"""
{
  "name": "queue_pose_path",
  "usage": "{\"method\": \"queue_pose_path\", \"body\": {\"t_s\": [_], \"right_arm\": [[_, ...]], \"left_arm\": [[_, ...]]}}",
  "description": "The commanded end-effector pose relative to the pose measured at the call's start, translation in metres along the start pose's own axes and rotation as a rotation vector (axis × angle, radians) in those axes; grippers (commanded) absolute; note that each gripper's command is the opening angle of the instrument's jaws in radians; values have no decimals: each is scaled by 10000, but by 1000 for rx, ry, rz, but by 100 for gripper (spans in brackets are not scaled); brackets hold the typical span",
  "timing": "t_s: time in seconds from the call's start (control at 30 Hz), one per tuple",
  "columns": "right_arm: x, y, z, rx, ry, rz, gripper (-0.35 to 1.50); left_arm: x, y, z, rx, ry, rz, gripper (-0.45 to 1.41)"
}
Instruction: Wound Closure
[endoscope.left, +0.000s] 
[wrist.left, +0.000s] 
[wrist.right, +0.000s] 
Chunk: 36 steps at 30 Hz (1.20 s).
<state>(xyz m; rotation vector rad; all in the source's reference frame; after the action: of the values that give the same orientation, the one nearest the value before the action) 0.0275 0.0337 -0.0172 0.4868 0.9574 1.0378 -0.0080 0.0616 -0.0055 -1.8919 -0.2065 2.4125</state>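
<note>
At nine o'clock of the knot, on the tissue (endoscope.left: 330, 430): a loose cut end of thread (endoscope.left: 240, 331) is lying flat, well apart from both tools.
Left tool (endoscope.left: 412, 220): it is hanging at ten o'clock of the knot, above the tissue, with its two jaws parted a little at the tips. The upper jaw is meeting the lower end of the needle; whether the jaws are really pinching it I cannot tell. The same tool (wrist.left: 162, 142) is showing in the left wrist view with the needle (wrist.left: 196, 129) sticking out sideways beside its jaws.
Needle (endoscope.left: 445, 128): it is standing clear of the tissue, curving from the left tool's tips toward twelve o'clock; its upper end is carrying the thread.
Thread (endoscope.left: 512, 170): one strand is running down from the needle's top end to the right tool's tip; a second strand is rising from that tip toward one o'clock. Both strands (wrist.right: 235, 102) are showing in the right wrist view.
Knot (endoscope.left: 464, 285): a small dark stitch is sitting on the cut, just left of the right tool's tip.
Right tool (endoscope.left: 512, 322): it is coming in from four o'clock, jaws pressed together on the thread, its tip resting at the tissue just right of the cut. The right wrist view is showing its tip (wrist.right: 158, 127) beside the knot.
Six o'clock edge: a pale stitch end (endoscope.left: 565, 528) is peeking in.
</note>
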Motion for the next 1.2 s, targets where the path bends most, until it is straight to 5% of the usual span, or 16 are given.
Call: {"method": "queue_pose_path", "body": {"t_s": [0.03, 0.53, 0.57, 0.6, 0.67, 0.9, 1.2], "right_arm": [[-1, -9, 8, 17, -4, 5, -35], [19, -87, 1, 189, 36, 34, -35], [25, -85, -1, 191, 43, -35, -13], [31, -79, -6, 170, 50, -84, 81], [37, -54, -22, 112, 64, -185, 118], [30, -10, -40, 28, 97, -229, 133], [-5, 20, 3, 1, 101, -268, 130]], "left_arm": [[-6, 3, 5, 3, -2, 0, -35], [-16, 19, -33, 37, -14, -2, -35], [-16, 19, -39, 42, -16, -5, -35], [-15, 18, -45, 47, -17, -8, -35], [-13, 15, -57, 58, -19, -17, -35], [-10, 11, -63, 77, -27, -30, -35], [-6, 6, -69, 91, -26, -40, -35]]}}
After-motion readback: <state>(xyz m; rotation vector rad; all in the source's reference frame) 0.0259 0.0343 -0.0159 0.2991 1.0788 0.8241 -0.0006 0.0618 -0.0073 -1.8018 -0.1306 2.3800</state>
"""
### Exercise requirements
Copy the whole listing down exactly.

### Answer to this problem
{
  "name": "queue_pose_path",
  "usage": "{\"method\": \"queue_pose_path\", \"body\": {\"t_s\": [_], \"right_arm\": [[_, ...]], \"left_arm\": [[_, ...]]}}",
  "description": "The commanded end-effector pose relative to the pose measured at the call's start, translation in metres along the start pose's own axes and rotation as a rotation vector (axis × angle, radians) in those axes; grippers (commanded) absolute; note that each gripper's command is the opening angle of the instrument's jaws in radians; values have no decimals: each is scaled by 10000, but by 1000 for rx, ry, rz, but by 100 for gripper (spans in brackets are not scaled); brackets hold the typical span",
  "timing": "t_s: time in seconds from the call's start (control at 30 Hz), one per tuple",
  "columns": "right_arm: x, y, z, rx, ry, rz, gripper (-0.35 to 1.50); left_arm: x, y, z, rx, ry, rz, gripper (-0.45 to 1.41)"
}
Instruction: Wound Closure
[endoscope.left, +0.000s] 
[wrist.left, +0.000s] 
[wrist.right, +0.000s] 
Chunk: 36 steps at 30 Hz (1.20 s).
<state>(xyz m; rotation vector rad; all in the source's reference frame; after the action: of the values that give the same orientation, the one nearest the value before the action) 0.0275 0.0337 -0.0172 0.4868 0.9574 1.0378 -0.0080 0.0616 -0.0055 -1.8919 -0.2065 2.4125</state>
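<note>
At nine o'clock of the knot, on the tissue (endoscope.left: 330, 430): a loose cut end of thread (endoscope.left: 240, 331) is lying flat, well apart from both tools.
Left tool (endoscope.left: 412, 220): it is hanging at ten o'clock of the knot, above the tissue, with its two jaws parted a little at the tips. The upper jaw is meeting the lower end of the needle; whether the jaws are really pinching it I cannot tell. The same tool (wrist.left: 162, 142) is showing in the left wrist view with the needle (wrist.left: 196, 129) sticking out sideways beside its jaws.
Needle (endoscope.left: 445, 128): it is standing clear of the tissue, curving from the left tool's tips toward twelve o'clock; its upper end is carrying the thread.
Thread (endoscope.left: 512, 170): one strand is running down from the needle's top end to the right tool's tip; a second strand is rising from that tip toward one o'clock. Both strands (wrist.right: 235, 102) are showing in the right wrist view.
Knot (endoscope.left: 464, 285): a small dark stitch is sitting on the cut, just left of the right tool's tip.
Right tool (endoscope.left: 512, 322): it is coming in from four o'clock, jaws pressed together on the thread, its tip resting at the tissue just right of the cut. The right wrist view is showing its tip (wrist.right: 158, 127) beside the knot.
Six o'clock edge: a pale stitch end (endoscope.left: 565, 528) is peeking in.
</note>
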Motion for the next 1.2 s, targets where the path bends most, until it is straight to 5% of the usual span, or 16 are given.
Call: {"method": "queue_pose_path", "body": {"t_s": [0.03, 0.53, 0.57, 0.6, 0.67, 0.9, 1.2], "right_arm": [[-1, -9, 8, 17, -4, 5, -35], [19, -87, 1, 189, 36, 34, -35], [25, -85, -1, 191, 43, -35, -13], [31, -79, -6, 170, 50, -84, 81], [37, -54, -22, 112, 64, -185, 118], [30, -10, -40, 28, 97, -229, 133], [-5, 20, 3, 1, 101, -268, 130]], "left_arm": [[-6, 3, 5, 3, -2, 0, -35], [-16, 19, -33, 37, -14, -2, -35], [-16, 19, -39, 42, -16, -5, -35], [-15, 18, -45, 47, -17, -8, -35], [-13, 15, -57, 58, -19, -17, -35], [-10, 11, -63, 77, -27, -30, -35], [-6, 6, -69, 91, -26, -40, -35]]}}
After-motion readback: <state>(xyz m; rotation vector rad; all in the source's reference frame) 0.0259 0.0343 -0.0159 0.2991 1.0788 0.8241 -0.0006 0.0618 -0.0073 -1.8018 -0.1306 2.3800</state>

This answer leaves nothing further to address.